Studio International

Published 01/11/2006

Modern Art Oxford
4 November 2006-28 January 2007

Daniel Buren has had a stimulating and now distinguished continuity in Britain. The arrival of his exhibition, 'Invention II', at Modern Art Oxford recalls a long association, firstly with MOMA Oxford (1973) and in the pages of Studio International. His own texts here are notable for their clarity and perspicacity.

In March 1970, we printed his article 'Beware!', which shook the emergent world of concept art profoundly. He had previously been covered in Studio International in January 1969, followed by June (p. 246: 'Gurgles around the Guggenheim'), then April and Sept/October 1975, with the now historical 'Notes on Work and Installation 1965-75 (p. 124). Much credit must go to the late Editor (to 1975) of Studio International, Peter Townsend, for realising the early importance of Daniel Buren. The liaison could perhaps be claimed to have been a vital one in the recognition of Buren as a major international artist, as was the exhibition at MOMA Oxford in 1973.

Today, Buren, now already in his late 60s, exhibits all the resurgent energy that can regenerate a creative individual, a process described by the late Edward Said in a new posthumous publication, On Late Style:Music and Literature Against the Grain.1 We now see him back in Oxford with a major new series of work. As an artist he has maintained a clear and steady rise through the 1990s and the present decade, to the position of one of France's premier contemporary artists. Back in 1973 he had suspended a series of vertically striped canvases from the superstructure of the spacious first-floor gallery, forming a sequence of free-flowing vertical planar elements, which run across this space totally at right angles to the load-bearing wall structure. In the new work, he establishes a wholly permeable space with great precision, repeating elements of the architecture.

To return to 'Beware', one can see how Buren had established a primary clarity in his thinking to which he has always adhered. ('Beware' was actually originally prepared by Buren for the exhibition 'Conception' at Leverkusen.) Puzzled by the ready adoption in the art world of the use of the word 'concept', Buren sought to rationalise and define what this 'keyword' actually meant. In the Le Petit Robert dictionary for instance, it was defined as an 'abstract general notion or conception'. This did not get the artist anywhere. Use of the term became loosely misunderstood. Buren rightly emphasised how restricted the actual meaning of 'concept' still was. So he went on to define (in 'Beware'), and with great clarity, four different meanings. For example, 'concept could mean Project or could be taken to equal Mannerism', getting closer to reality. But a variant of this usage he defined as 'concept=verbiage', and blamed the perpetrators of 'verbiage art' as only wishing to revive the 18th century.
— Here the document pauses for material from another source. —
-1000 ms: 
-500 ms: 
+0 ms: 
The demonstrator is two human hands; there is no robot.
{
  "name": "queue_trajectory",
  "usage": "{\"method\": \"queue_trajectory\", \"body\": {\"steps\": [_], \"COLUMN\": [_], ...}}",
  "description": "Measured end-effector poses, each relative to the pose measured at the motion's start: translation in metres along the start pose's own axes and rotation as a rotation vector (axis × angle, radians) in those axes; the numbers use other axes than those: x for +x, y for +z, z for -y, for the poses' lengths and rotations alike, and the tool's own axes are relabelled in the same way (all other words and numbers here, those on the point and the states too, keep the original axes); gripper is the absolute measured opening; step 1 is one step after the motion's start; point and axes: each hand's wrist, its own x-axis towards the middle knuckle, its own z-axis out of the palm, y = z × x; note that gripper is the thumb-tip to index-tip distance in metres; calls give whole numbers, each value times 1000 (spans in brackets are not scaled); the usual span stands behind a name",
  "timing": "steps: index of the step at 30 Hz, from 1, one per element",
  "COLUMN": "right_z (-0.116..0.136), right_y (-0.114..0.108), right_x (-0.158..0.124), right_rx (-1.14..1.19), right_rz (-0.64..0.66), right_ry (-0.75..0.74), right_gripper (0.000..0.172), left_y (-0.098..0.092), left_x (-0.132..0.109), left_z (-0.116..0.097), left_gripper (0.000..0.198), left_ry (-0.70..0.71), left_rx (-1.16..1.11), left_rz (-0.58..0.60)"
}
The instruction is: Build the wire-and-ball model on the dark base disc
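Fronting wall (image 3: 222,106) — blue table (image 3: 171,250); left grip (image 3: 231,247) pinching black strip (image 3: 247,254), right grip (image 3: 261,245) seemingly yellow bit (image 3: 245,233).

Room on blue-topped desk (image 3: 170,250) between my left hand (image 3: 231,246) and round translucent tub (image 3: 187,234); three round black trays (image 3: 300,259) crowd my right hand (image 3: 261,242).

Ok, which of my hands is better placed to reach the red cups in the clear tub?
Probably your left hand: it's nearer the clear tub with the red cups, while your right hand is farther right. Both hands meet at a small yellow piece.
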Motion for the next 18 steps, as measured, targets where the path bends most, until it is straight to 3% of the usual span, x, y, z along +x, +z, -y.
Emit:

Where 'concept=idea=art', he identified the most dangerous tendency - that of taking any sort of idea, making art of it and calling it a 'concept'. He then stepped back from the ensuing intellectual trap (which had ensnared many colleagues of the time, many architects, numerous critics, and even more art journalists), where concept becomes elevated to the level of the object as 'concept-object'. Massive numbers of his colleagues had already fallen irretrievably down this crevasse, where they remain today.

It is in that text, too, that Buren famously explained 'What is this work?' (his work of the past four years). The 1973 MOMA Oxford Show revealed exactly what he meant. Buren clarified, through practice, what he had sought to redefine in terms of word meaning. In March 1970, his progress was charted by Michel Claura in Studio International.

There were other references to Daniel Buren in Studio International around this time: namely 'Gurgles Around the Guggenheim', relating to the withdrawal from a show of a Buren work and the cancellation of an exhibition of the work of Hans Haacke. An article by Buren entitled 'Standpoints' re-asserted his name in the same issue of June 1971. These were tremulous times for museums and for artists, as the old guard prepared to shuffle off. In the September/October issue of 1975 (p. 124), Buren was on solid ground again, with an exemplary article entitled, 'Notes on Work in Connection with the Place Where it is Installed, Taken Between 1967-1975.' This was indeed a key period in Buren's career, but one in which he always demonstrated the close connection between theory and practice. Today, Buren's texts of the period are key texts for students.

The 1980s in particular saw a great flowering of Buren's work worldwide and, in 1986 at the Venice Biennale, he was awarded the Golden Lion. His identifying motif has continued to be the stripe, on sails, kites, drums, flags, banners and even on transportation (vertical stripes). Colour has been crucial to Buren throughout his career and he prefers to work 'in situ'. He has remained in the forefront of the continuing debate about the relationship of art to historic buildings.

The exhibition opens at Modern Art Oxford (formerly MOMA Oxford) on 4 November and runs through 28 January 2006.

Michael Spens

Reference
1. Said EW. On Late Style: Music and Literature Against the Grain. London: Pantheon, 2006.